I don’t do CAD, but can it be done with “ruler and compass”?
Yes, as the golden ratio is (1+sqrt(5))/2 and sqrt(5) can be found in a right angled triangle with side length 1,2 and sqrt(5).
With some effort the root of any natural number can be constructed with ruler and compass by creating a spiral of right angled triangles.
“um actually” I guess to properly apply the pythagoras theorem here, you’d need to consider the magnitude of the lengths of each of these vectors in complex space, both of which are 1 (for the magnitude of a complex number you ironically can use pythag, with the real and imaginary coefficients of each complex number.
So for 1 you get mag(1+0i)=root(1^2 + 0^2) and for i you get mag(0+1i)=root(0^2 + 1^2)
Then using pythag on the magnitudes, you get hypotenuse = root(1^2 + 1^2) = root 2, as expected
I get that this is just a meme, but for those who are curious about an actual mathematical argument, it is because Pythagoras’s theorem only works in Euclidean geometries (see proof below). In Euclidean geometry, distances must be real numbers of at least 0.
There exists at least one ∆ABC in a 2-D non-Euclidean plane G where (AB)² + (AC)² ≠ (BC)² and m∠A = π/2
Proof: Let G be a plane of constant positive curvature, i.e. analogous to the exterior surface of a sphere.

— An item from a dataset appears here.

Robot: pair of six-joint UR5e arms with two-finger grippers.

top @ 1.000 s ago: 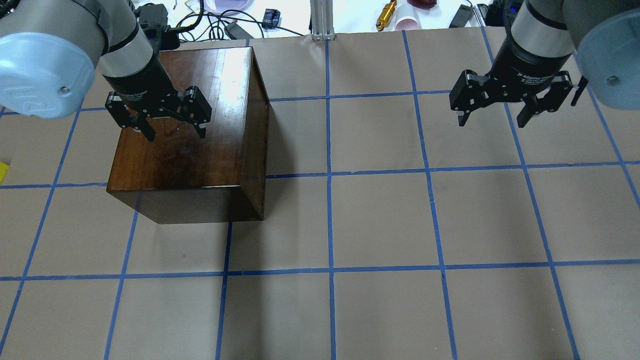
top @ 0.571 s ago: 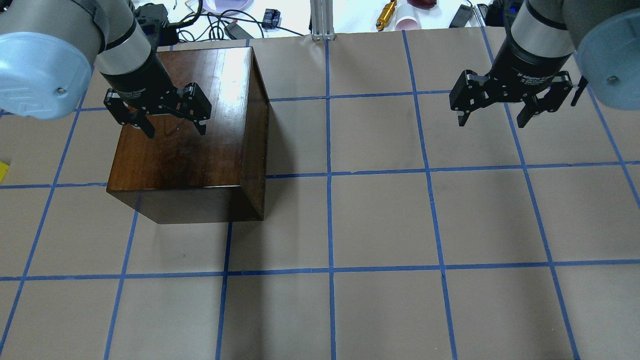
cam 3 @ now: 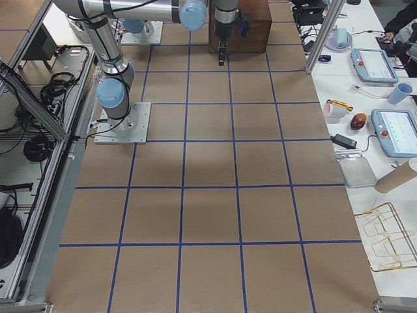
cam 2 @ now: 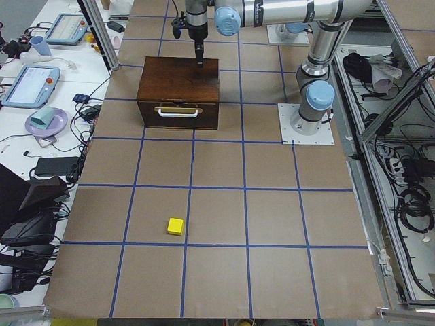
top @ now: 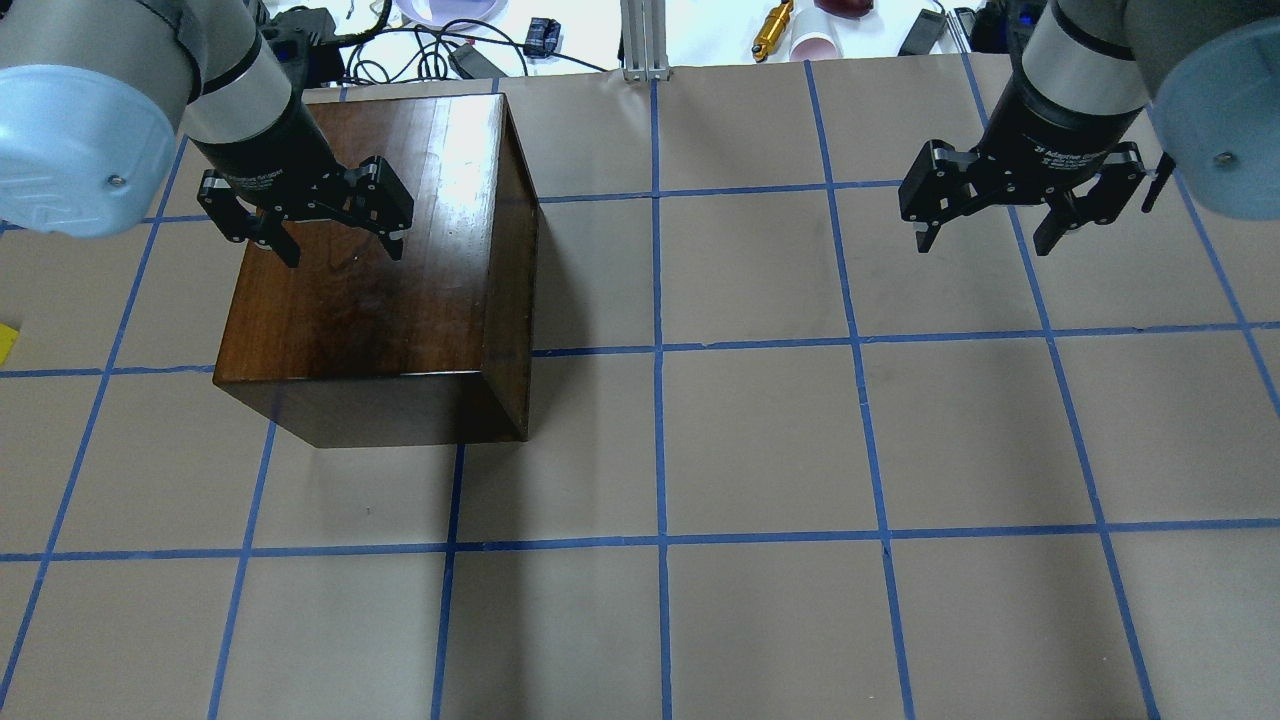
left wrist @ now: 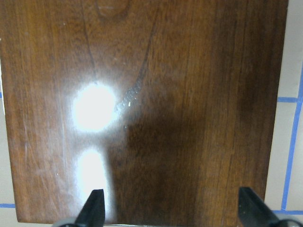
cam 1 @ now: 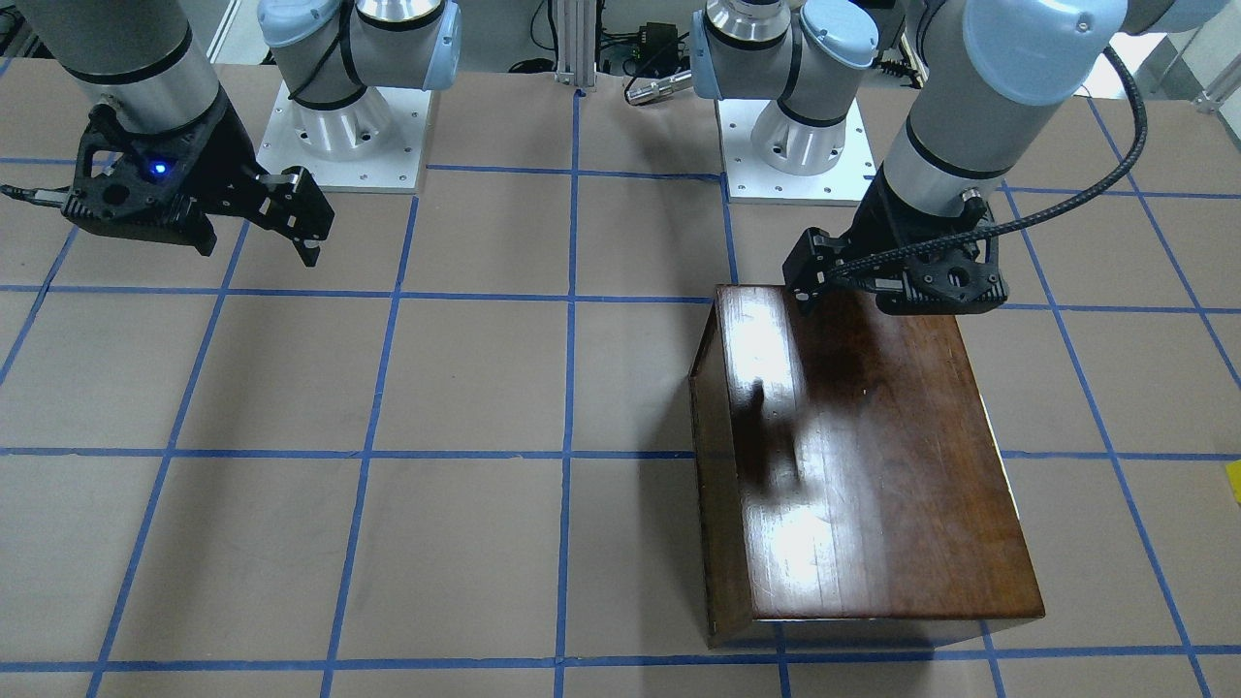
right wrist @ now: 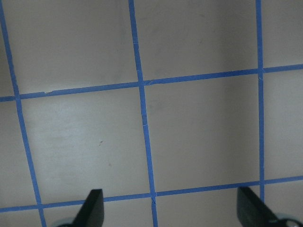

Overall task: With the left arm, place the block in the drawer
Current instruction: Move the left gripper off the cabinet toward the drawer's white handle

Let A be any point in G and A’ the point of the furthest possible distance from A. A’ exists because the area of G is finite. Construct any line (i.e. form a circle on the surface of the “sphere”) connecting A and A’. Let this line be AA’. Then, construct another line connecting A and A’ perpendicular to the first line at point A. Let this line be (AA’)’ Mark the midpoints between A and A’ on this (AA’)’ as B and B’. Finally, construct a line connecting B and B’ that bisects both AA’ and (AA’)‘. Let this line be BB’. Mark the intersection points between BB’ and AA’ as C and C’. Now consider the triangle formed at ∆ABC. The measure of ∠A in this triangle is a right angle. The length of all legs of this triangle are, by construction, half the distance between A and A’, i.e. half the maximum distance between two points on G. Thus, AB = AC = BC. Let us define the measure of AB to be 1. Thus, 1² + 1² = 2 ≠ 1². Q.E.D.
Read the “1” unit side as “move left 1 unit” and the “i” side as “move up i units”, and the hypotrnuse is the net distance travelled.
The imaginary line is perpendicular to the real line, so “up i unit” is equivalent to “right 1 unit”. The two movements cancel out giving a net distance of zero.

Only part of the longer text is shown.